For bricks-and-mortar retail, the sky is falling. For bricks-and-mortar retail, a rebirth is at hand.
Which is it? Recent news articles have said both things.
Take this one, published in some form in recent weeks by media outlets across Canada and the U.S., about a retail apocalypse sweeping North America: “It’s only April but in America it’s been announced already that some 6,000 stores are closing. That same number closed over the whole year in 2018.”
Conversely, a recent Bloomberg article reports the generation of shoppers currently under the age of 22, Generation Z, is behaving differently than its predecessor, the generation that includes all those old people between 22 and 35. This should come as no surprise to anybody as it’s always the young who drive change in society, whether it be language, or, in this case, buying behaviour.
Gen Z in the driver’s seat
The bricks-and-mortar retailers who succeed will be the ones that keep their ears to the ground listening to the cohort of buyer that is new and spending more money than other (older) cohorts. According to the Bloomberg article, this new cohort of shoppers is giving bricks-and-mortar retail a second wind because they seem to enjoy the communal activity of shopping.
(I can extrapolate from this there may be hope yet for a generation challenged by social isolation and mental health issues due to their device habits. They no doubt have those smartphones out to research their purchases while standing in the store aisle, but that is a subject for another column.)
It’s also worth noting the retail apocalypse article linked to above features a picture of a former Sears outlet with a bunch of people my age walking out the door. One of the takes from this is, if you’re a retailer focusing on the first half of the baby boomers or the generation that preceded them, you are sunk.
Baby boomers have shot their bolt in terms of shopping. To a large extent, they are not all that concerned with fashion trends and have turned their focus to saving for retirement.
That group under the age 22, meanwhile, wouldn’t even consider baby boomers as being among the same species as themselves, and wouldn’t give retirement a second thought, or perhaps not even their first thought. They’re young, invincible and immortal, and some will shop ’til they drop.
How this matters to municipalities
A recent related article addresses the taxation problem municipalities face from the disappearance of certain types of real estate, and the resulting dip in property tax revenue.
There are many examples of old and large retail buildings that have become obsolete due to their age, the shifting demographics and economic fortunes of the neighbourhoods/communities they serve, or some combination thereof. They are now being demolished, eliminating the assessment and the property taxes they used to pay.
Put this in the context of the retail apocalypse/rebirth story. Even if a new generation of consumer does want to visit an actual physical store again, that doesn’t mean they will want to be served where, when and how their parents and grandparents were.
Bricks-and-mortar retailers can’t breathe a sigh of relief quite yet. Their existing stocks of real estate may still need extensive refurbishment, even relocation, to appeal to this new generation of consumer and be physically close to where they choose to live.
This still means a period of volatility for a municipality from this segment of its commercial tax base.

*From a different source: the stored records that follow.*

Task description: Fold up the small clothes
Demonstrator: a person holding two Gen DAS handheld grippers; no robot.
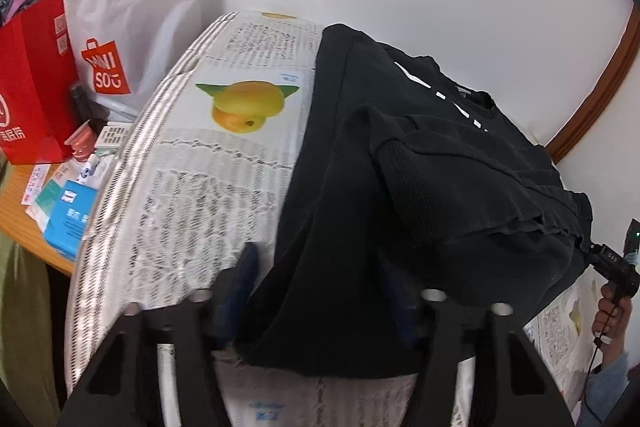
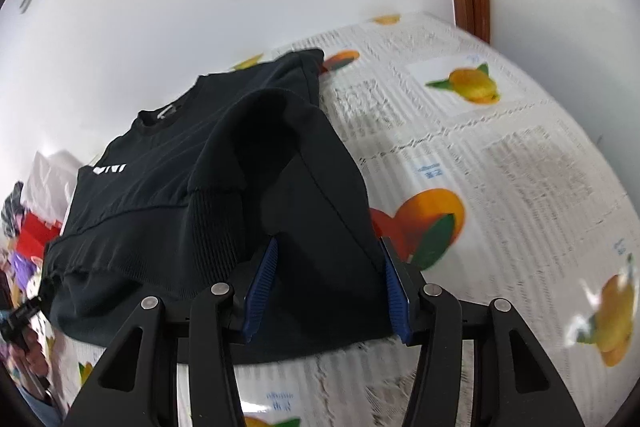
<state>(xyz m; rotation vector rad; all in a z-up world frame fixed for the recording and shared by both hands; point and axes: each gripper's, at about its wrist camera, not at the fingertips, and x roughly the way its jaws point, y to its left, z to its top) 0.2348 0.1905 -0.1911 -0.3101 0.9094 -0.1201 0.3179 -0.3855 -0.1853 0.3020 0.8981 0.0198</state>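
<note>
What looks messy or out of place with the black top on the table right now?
The black top lies only half folded: both sleeves are turned in over the chest and sit bunched, and the ribbed cuff puffs up instead of lying flat. Its near hem is lumpy. The fruit-print tablecloth under it looks flat, and nothing is spilled or torn.

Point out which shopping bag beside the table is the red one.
The red bag at the far left, stuffed with dark checked clothing; the white bag next to it only carries a red logo.
</note>
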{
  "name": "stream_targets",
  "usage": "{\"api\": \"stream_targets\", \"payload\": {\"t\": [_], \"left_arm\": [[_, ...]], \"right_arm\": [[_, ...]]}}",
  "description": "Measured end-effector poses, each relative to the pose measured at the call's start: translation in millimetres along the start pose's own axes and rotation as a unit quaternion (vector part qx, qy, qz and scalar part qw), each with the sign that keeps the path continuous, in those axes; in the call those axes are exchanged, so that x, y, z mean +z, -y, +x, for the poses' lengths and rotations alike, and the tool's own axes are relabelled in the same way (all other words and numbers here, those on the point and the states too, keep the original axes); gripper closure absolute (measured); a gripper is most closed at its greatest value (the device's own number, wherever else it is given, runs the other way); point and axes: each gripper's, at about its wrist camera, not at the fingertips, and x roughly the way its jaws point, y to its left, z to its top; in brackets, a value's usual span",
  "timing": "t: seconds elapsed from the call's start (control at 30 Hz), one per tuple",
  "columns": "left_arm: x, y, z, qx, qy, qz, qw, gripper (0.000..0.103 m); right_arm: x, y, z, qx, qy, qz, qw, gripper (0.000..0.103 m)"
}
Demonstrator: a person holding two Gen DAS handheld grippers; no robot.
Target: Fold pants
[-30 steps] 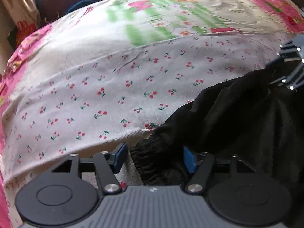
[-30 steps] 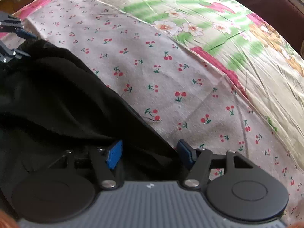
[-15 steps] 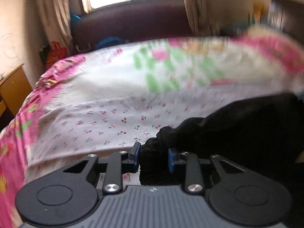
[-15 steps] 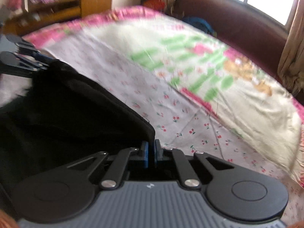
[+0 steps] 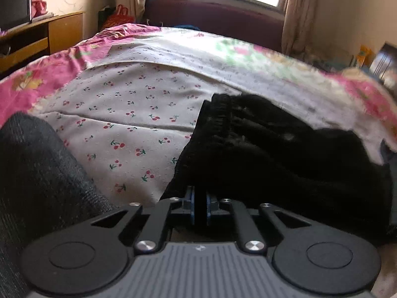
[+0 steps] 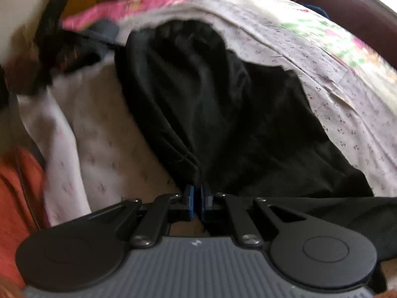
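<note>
Both claws, left gripper (image 5: 200,209) and right gripper (image 6: 197,202), pinch the black pants (image 6: 223,114) over the bedsheet (image 5: 129,114), the left jaws having just closed; mid-fold, probably next laying the cloth flat.

The far right part of the flowered pink and white bedspread (image 5: 357,87) is smeared by motion blur in the left wrist view, and the small objects by the wall beyond it cannot be made out. The black fabric pants (image 6: 223,114) are cut off by the right edge of the right wrist view. A dark blurred shape (image 6: 49,42) at that view's upper left cannot be identified.
</note>
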Motion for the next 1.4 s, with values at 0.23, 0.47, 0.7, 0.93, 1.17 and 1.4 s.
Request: {"api": "stream_targets", "payload": {"t": [0.23, 0.47, 0.7, 0.93, 1.17, 1.4], "left_arm": [[-6, 7, -21, -0.016, 0.012, 0.033, 0.9993, 0.052], [10, 10, -33, -0.024, 0.045, 0.079, 0.9955, 0.033], [27, 19, 8, -0.040, 0.019, 0.096, 0.9944, 0.032], [25, 20, 5, -0.027, 0.016, 0.098, 0.9947, 0.076], [37, 2, -30, -0.031, 0.050, 0.077, 0.9953, 0.077], [5, -14, -12, 0.014, 0.004, 0.068, 0.9976, 0.069]], "right_arm": [[18, -21, -7, -0.055, -0.015, -0.053, 0.997, 0.090], [23, -68, -19, -0.052, 0.053, -0.150, 0.986, 0.058], [43, -80, 15, -0.049, 0.075, -0.143, 0.986, 0.058], [74, -90, 55, -0.037, 0.061, -0.125, 0.990, 0.096], [86, -96, 33, -0.020, 0.094, -0.105, 0.990, 0.096], [79, -119, 53, 0.001, 0.071, -0.123, 0.990, 0.094]]}}
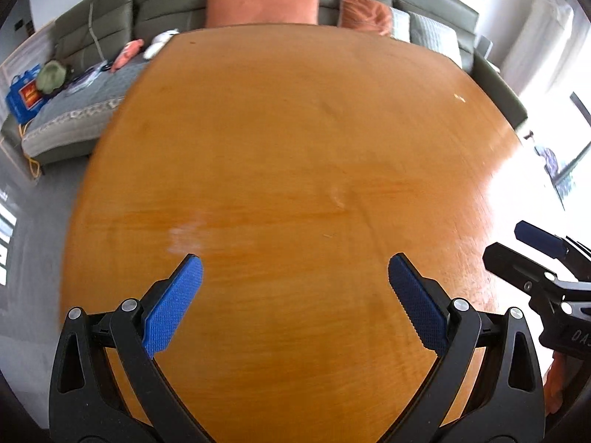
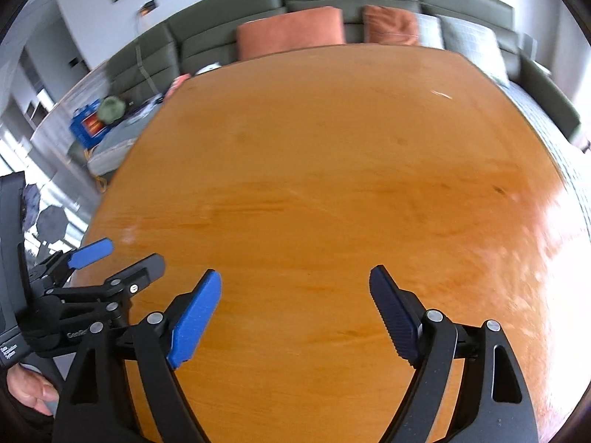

The City of Calgary, for example, is facing a real challenge with a drop in the value of commercial real estate in the core, which used to fuel its assessment base. Calgary’s situation is admittedly rather unique as a result of the real challenges Alberta faces in relation to the petroleum industry, which is having really tough times right now.
However, that doesn’t mean Calgary is alone in facing such challenges.
In addition to these socio-economic trends fuelled by the young, almost all municipalities across Canada face expense challenges from ever-increasing costs for labour, the repair of aging infrastructure and the increased demand for services. That increased service demand stems both from their own residents and as a consequence of service downloading by provincial governments.
Government overlap part of the problem?
Which brings me to my last point, because nothing exists in a silo – it’s all interconnected. As I have said a number of times before, taxation is the price of freedom. But we need a tax system that works, is viewed as fair by the taxpayer, and is effective in terms of supporting overall economic growth and activity.
Provincial governments in most instances face the dilemma of chronic deficits. One of the things I ask from time to time is, has the overlap between provincial and municipal responsibilities grown too great?
Take Ontario. It now appears as if the City of Toronto has two mayors; one officially, the other a fellow who appears to want to really be mayor, working out of an office at Queen’s Park.
Is this really the most efficient way of doing things? Or, are we reaching a point where one of these two levels of government will become obsolete?
If the latter is the case, I’m not sure which of the two levels is the problem!